Each record that follows is to be reproduced character for character, pictures excepted.

Records from a data collection
=== Section Start ===

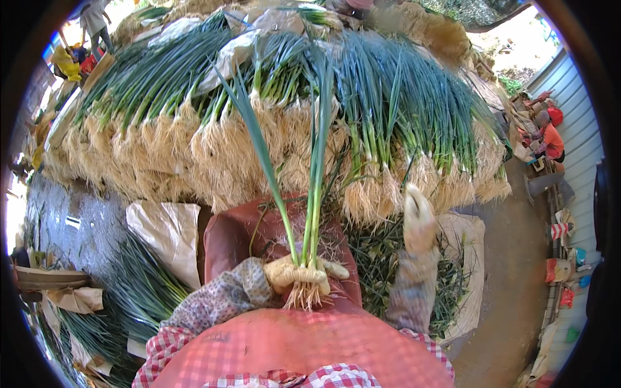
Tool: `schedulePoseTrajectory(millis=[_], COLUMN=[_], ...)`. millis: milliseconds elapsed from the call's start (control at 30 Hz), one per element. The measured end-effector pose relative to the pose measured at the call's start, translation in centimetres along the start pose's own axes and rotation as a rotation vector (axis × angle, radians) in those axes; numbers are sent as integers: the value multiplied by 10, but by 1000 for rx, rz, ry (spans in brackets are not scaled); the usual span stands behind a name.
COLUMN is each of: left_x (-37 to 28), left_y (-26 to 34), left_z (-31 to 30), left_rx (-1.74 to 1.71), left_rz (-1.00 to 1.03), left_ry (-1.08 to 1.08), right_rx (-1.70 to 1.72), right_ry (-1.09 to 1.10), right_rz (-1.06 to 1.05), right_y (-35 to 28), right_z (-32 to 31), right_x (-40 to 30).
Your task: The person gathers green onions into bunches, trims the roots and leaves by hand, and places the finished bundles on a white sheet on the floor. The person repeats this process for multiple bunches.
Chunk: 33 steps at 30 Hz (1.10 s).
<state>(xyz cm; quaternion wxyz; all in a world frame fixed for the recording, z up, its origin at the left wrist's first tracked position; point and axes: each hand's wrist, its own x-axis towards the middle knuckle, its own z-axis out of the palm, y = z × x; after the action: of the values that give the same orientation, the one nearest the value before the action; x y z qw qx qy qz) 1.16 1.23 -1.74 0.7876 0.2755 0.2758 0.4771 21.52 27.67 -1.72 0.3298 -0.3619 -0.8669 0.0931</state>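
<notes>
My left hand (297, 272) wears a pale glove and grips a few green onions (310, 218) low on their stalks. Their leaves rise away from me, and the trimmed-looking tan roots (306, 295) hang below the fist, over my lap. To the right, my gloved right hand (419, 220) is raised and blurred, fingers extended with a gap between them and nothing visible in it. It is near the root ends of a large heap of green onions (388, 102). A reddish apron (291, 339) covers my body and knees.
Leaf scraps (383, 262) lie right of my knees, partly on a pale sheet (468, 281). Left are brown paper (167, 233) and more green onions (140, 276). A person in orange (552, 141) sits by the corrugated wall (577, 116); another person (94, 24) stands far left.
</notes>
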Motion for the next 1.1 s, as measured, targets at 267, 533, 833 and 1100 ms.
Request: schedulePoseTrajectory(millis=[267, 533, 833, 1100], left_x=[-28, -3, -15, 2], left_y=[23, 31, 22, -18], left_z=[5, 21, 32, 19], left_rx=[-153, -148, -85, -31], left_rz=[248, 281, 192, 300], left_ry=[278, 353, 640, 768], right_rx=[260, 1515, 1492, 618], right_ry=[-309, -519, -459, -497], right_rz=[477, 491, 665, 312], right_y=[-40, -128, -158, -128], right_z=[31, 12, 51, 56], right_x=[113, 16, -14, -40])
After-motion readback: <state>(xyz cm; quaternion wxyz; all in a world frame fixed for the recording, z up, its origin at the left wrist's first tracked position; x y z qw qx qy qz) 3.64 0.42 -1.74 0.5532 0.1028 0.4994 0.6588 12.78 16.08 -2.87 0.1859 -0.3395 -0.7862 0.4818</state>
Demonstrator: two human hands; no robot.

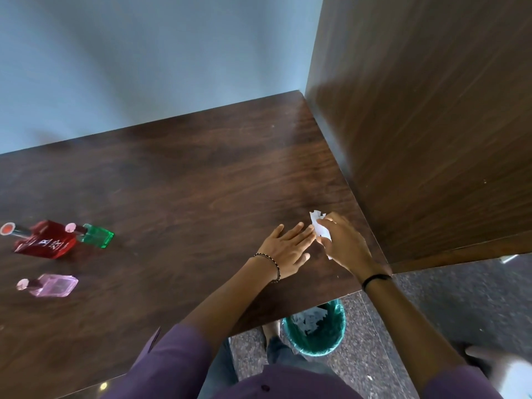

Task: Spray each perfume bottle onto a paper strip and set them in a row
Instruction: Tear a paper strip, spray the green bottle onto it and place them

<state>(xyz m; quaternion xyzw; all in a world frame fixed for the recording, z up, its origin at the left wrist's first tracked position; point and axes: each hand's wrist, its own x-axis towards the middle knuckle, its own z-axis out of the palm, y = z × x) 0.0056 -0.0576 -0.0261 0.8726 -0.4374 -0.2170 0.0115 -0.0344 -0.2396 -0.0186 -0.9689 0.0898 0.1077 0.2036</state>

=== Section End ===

* Answer for this exercise
Tool: `schedulePoseTrajectory(millis=[_], COLUMN=[_], ...)`. millis: milliseconds elapsed from the call's start (control at 30 Hz), one per element. The measured end-effector pose relative to the pose measured at the call's start, translation in centimetres along the start pose's own axes and rotation as a rotation vector (axis × angle, radians) in those axes; numbers are sent as integers: the value multiplied by 10, but by 1000 for rx, rz, ry (spans in brackets are not scaled); the usual span stands behind a name.
COLUMN is each of: left_x (-37 to 28), left_y (-26 to 34), left_z (-31 to 30), left_rx (-1.74 to 1.71), left_rz (-1.00 to 1.03), left_ry (-1.08 to 1.08), right_rx (-1.70 to 1.72), right_ry (-1.09 to 1.10), right_rz (-1.06 to 1.05), right_y (-35 to 28), right_z (-32 to 31), right_x (-40 to 30).
Your task: The person gathers green onions into bunches, trims the roots and leaves by hand, and places the finished bundles on a white sheet on the floor. The person repeats this process for multiple bunches.
Chunk: 33 steps at 30 Hz (1.10 s).
<state>(xyz cm; quaternion wxyz; all in a world frame fixed for the recording, z up, its origin at the left wrist's first tracked position; point and axes: each hand's wrist, its own x-axis towards the middle knuckle, its own z-axis out of the palm, y = z × x; after the action: of the values that give the same orientation, the one nearest the value before the action; x y z qw qx qy qz) 1.16 1.23 -1.74 0.7876 0.2755 0.2758 0.4771 21.52 27.67 -1.72 0.3298 -0.3619 -0.8669 0.0931</state>
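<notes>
My left hand (297, 272) wears a pale glove and grips a few green onions (310, 218) low on their stalks. Their leaves rise away from me, and the trimmed-looking tan roots (306, 295) hang below the fist, over my lap. To the right, my gloved right hand (419, 220) is raised and blurred, fingers extended with a gap between them and nothing visible in it. It is near the root ends of a large heap of green onions (388, 102). A reddish apron (291, 339) covers my body and knees.
Leaf scraps (383, 262) lie right of my knees, partly on a pale sheet (468, 281). Left are brown paper (167, 233) and more green onions (140, 276). A person in orange (552, 141) sits by the corrugated wall (577, 116); another person (94, 24) stands far left.
</notes>
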Motion for the next 1.1 s, as measured, targets at 267, 533, 833 and 1100 ms.
Request: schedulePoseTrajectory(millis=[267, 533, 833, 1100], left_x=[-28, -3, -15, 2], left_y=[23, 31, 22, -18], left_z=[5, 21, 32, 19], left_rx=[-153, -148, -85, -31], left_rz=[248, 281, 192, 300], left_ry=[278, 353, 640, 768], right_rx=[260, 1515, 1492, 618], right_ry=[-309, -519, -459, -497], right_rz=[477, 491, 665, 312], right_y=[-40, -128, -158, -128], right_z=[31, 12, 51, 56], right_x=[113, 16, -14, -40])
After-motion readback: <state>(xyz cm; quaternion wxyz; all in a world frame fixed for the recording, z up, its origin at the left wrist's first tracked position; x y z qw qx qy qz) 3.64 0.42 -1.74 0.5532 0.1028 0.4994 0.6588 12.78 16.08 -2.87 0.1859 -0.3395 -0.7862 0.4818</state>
Demonstrator: two human hands; no robot.


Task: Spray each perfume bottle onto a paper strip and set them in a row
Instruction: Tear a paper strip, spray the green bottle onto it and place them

<state>(xyz m; quaternion xyzw; all in a world frame fixed for the recording, z up, its origin at the left wrist's first tracked position; point and axes: each hand's wrist, its own x-axis towards the middle knuckle, its own z-axis out of the palm, y = z × x) 0.0056 -0.0576 -0.0261 0.8726 -0.4374 -0.2170 0.0115 -0.0344 -0.2396 -0.0186 -0.9689 0.0898 0.1077 0.2036</state>

With the answer given, the exercise is complete.